I have a file which looks like this:
>4RYF_1
MAENTKNENITNILTQKLIDTRTVLIYGEINQELAEDVSKQLLLLESISNDPITIFINSQGGHVEAGDTIHDMIKFIKPTVKVVGTGWVASAGITIYLAAEKENRFSLPNTRYMIHQPAGGVQGQSTEIEIEAKEIIRMRERINRLIAEATGQSYEQISKDTDRNFWLSVNEAKDYGIVNEIIENRDGLKMASWSHPQFEK
>4RYF_2
MNLIPTVIEQTSRGERAYDIYSRLLKDRIIMLGSAIDDNVANSIVSQLLFLDAQDPEKDIFLYINSPGGSISAGMAIYDTMNFVKADVQTIGMGMAASMGSFLLTAGANGKRFALPNAEIMIHQPLGGAQGQATEIEIAARHILKIKERMNTIMAEKTGQPYEVIARDTDRDNFMTAQEAKDYGLIDDIIINKSGLKGHHHHHH
I want to keep the sequence and previous line only if the sequence has a given length. For selecting only lines with that condition I use:
awk 'length($0) > 50 && length($0) <=800)' sample.txt
But how can I keep lines starting with > as well if this condition is met?
Yet another awk solution:
awk '/^>/ { header = $0; next } length > 50 && length <= 800 { print header ORS $0 }'
Would you please try the following:
awk -v RS='>' -F'\n' '
length($2) > 50 && length($2) <= 800 {printf ">%s", $0}
' sample.txt
Assigning RS to '>' tells awk to split the file on > into records,
treating the header line and the sequence line in the same record.

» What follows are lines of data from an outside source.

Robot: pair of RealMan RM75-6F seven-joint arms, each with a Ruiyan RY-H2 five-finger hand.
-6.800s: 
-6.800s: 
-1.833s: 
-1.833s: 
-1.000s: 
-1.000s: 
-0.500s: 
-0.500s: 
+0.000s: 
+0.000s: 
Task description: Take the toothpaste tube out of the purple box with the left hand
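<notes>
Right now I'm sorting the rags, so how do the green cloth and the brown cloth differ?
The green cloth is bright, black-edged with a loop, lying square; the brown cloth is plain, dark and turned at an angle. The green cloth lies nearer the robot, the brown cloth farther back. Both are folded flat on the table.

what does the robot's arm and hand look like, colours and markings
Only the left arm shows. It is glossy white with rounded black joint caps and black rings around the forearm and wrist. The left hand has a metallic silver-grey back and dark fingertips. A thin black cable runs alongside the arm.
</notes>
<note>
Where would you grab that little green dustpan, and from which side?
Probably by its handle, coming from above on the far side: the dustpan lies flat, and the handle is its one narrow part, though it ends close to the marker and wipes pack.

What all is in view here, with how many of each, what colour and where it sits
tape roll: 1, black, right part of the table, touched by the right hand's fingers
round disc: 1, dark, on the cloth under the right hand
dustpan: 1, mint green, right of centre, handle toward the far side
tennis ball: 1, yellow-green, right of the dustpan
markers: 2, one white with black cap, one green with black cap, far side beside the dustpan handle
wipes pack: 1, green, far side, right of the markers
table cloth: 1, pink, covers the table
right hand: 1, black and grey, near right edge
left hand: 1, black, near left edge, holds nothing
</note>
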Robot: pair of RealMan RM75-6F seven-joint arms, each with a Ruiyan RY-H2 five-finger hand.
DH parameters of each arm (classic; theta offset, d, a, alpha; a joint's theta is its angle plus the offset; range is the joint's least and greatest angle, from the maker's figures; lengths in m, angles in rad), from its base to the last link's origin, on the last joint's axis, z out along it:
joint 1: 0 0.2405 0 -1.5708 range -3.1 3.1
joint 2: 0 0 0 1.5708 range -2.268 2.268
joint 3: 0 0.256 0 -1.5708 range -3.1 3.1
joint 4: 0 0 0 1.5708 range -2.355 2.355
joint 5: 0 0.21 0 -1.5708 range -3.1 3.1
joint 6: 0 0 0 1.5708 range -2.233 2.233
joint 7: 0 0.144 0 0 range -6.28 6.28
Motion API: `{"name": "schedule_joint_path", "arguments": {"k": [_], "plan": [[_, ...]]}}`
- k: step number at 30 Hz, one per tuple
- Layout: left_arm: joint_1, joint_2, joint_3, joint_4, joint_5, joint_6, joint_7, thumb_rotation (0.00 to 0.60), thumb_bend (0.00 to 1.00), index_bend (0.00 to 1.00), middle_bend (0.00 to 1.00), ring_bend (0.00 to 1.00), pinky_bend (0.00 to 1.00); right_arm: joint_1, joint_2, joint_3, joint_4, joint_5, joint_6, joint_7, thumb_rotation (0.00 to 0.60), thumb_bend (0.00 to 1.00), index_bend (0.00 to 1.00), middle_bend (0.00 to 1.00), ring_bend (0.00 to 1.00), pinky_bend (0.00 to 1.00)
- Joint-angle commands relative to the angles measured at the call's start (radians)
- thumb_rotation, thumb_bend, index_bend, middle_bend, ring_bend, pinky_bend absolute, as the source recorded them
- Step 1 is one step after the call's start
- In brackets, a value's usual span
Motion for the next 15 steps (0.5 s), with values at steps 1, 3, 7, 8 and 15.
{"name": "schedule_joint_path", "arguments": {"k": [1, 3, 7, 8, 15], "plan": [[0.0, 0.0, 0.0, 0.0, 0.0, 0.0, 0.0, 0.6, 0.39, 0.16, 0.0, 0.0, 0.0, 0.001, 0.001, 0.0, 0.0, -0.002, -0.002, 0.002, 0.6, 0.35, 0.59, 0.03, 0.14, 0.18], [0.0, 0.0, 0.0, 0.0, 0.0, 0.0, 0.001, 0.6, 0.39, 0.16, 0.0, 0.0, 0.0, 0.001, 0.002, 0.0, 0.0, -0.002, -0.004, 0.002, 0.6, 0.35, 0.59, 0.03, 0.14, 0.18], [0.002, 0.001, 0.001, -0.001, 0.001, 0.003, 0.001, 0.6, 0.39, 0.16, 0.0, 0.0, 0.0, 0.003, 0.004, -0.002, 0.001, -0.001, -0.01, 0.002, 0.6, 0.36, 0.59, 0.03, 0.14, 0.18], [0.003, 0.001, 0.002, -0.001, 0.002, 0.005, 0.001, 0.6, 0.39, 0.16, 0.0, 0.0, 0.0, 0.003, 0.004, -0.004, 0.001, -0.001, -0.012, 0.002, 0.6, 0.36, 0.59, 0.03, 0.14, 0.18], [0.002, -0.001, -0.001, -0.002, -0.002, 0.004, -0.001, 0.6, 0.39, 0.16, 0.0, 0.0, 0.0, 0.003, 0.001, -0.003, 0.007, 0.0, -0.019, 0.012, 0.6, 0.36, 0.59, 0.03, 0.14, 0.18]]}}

Assigning FS to '\n' splits the record to the header and
sequence, each assigning $1 to the header and $2 to the sequence.
As the leading > is chopped off as a delimiter, we need to prepend it
when printing the matched records.
Here is one-liner:
LANG=C grep -B1 '^.\{51,800\}$' < sample.txt
The command was really slow with LANG=en_US.UTF-8 that I set by default, so using LANG=C instead.
man grep tells you that '-B NUM' means ' Print NUM lines of leading context before matching lines.'.
'^' means start of line
'.' means any character
'{51,800}' means we want between 51 and 800 of the previous thing
'$' means end of line.
Or in other words, we want to match lines that are between 51 and 800 characters, and print it and the previous line.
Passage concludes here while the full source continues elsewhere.